Despite RRAM's numerous advantages, significant challenges still need to be addressed, such as resistance variations during fabrication and resistance drift during operation. As illustrated in Fig. 1(b), resistance variations and drift can degrade the R-ratios (R$_{HRS}$/R$_{LRS}$). Additionally, the offset current affects the sensing performance. The offset is impacted by the limited sensing margin resulting from resistance degradation, which can lead to read errors due to reduced sensing margins [4-6]. Therefore, several sensing schemes have been developed for RRAM to enhance the sensing margin [14-18]. For instance, current sense amplifiers such as the two-step scheme (DS-CSA), three-step scheme (TS-CSA), and covalent-bonded scheme (CB-CSA) configurations have been reported to enhance the sensing margin [14,16,17]. Nevertheless, the multi-step sense amplifiers (DS-CSA and TS-CSA) require significant delays due to multiple operational phases [14,16], and the covalent-bonded (SB-CSA) scheme demands an additional reference array to generate two distinct reference currents [17]. This work introduces a current sense amplifier that employs a dynamic reference scheme, enhancing both variation tolerance and sensing speed. The proposed sense amplifier improved the sensing margin (|V$_{CELL}$-V$_{REF}$|) by a factor of 4 x and decreased the sensing time and read power by 53% and 30%, respectively, compared to the conventional CSA scheme [13]. The rest of this paper is organized as follows. Section 2 introduces various RRAM sense amplifiers and their limitations. Section 3 explains the proposed DR-CSA. Simulation results and comparison findings are presented in Section 4, followed by conclusions in Section 5.

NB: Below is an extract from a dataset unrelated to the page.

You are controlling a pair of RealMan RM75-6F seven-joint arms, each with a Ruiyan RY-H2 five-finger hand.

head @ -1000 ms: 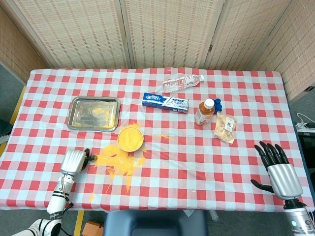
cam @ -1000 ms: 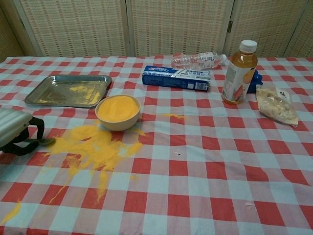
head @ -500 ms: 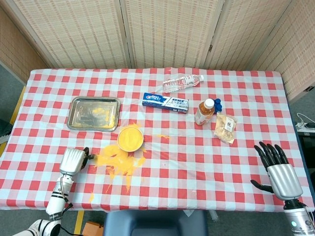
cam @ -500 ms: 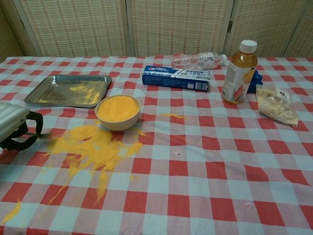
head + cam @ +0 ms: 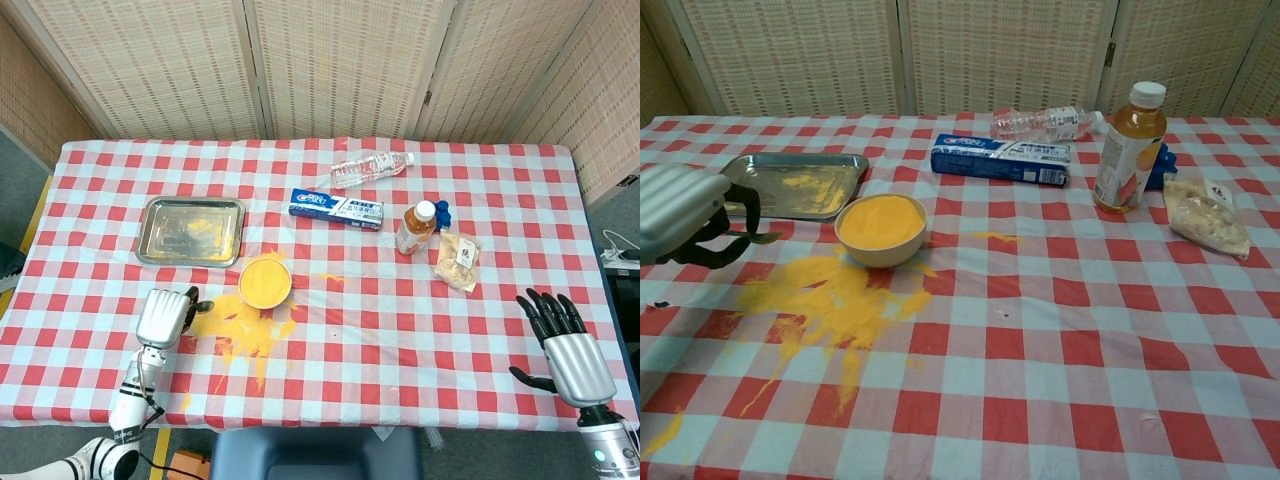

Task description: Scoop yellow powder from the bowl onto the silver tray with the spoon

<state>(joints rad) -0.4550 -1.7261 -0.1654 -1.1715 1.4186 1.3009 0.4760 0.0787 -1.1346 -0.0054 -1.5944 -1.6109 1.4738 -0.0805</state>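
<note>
Woven screen panels (image 5: pixel 340 65) back a table (image 5: pixel 330 370) laid with a red-and-white checked cloth.

Left hand (image 5: pixel 166 317): raised off the cloth at the near left, between the tray and the spilled powder. Dark fingers (image 5: pixel 728 235) curled in around a small spoon (image 5: pixel 762 238), whose tip points toward the bowl; the chest view shows the spoon's end just clear of the fingers. Contents of the spoon cannot be told.

Right hand (image 5: pixel 568 350): far right near edge of the table, seen in the head view only. Fingers spread, grasping nothing.

Spilled yellow powder (image 5: pixel 825 300): broad patch on the cloth just beside the left hand, running from the foot of the bowl toward the near edge in thin streaks; a small separate smear (image 5: pixel 990 237) lies to the right of the bowl.

Bowl (image 5: pixel 881 229): pale, round, upright, filled with yellow powder; just right of the left hand and near the tray's front right corner.

Silver tray (image 5: pixel 760 165): rectangular, behind the left hand, with a light dusting of yellow powder on its right half.

Toothpaste box (image 5: pixel 1000 160): blue, lying flat behind the bowl.

Clear water bottle (image 5: pixel 1045 123): on its side, behind the box.

Juice bottle (image 5: pixel 1126 147): upright, white cap, right of the box, with a blue object (image 5: pixel 1158 165) behind it.

Clear snack bag (image 5: pixel 1206 219): lying right of the juice bottle.
</note>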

Fig. 1. (a) 1T1R structure and equivalent circuit; (b) impact of RRAM resistance variations on the R-ratio.
../../Resources/ieie/JSTS.2024.24.3.226/fig1.png

II. REVIEW OF STATE-OF-THE-ART SENSE AMPLIFIERS

1. Conventional Current-mirror-based Sense Amplifier (CSA).

Fig. 2 illustrates the conventional current-mirror-based current sense amplifier (CSA) [13]. This scheme enables the comparison of cell current and reference current using a current mirror load. A reference current (I$_{REF}$) is generated by setting the median current between HRS and LRS (i.e., I$_{REF}$ = (I$_{HRS}$ + I$_{LRS}$) / 2). When a read operation starts, both V$_{CELL}$ and V$_{REF}$ are generated simultaneously. These processes occur at both the cell node and the reference node. V$_{CELL}$ is created based on the current difference between I$_{CELL}$ and I$_{REF}$, while V$_{REF}$ is generated using the I$_{REF}$. The sensing margin, which represents the difference between V$_{CELL}$ and V$_{REF}$ for the comparator, can be written as follows.

(1)
(|V$_{SA\_CELL}$-V$_{SA\_REF}$|) = R$_{O}$ (|I$_{CELL}$ – I$_{REF}$|)

Here, R$_{O}$ is the output resistance of the PMOS load. However, resistance fluctuations within R$_{CELL}$ and R$_{REF}$ reduce both the sensing margin and the sensing window. Furthermore, the sensing margin is also affected by the offset voltage in the comparator input devices, the current mirror, and the clamping devices [13,14]. Therefore, the conventional CSA is not robust enough for RRAM with a smaller R-ratio caused by RRAM resistance variations. Three alternative CSAs, namely the two-step (DS-CSA), three-step (TS-CSA), and covalent-boned (CB-CSA) current sense amplifiers, were reported to address the above challenges [14,16,17].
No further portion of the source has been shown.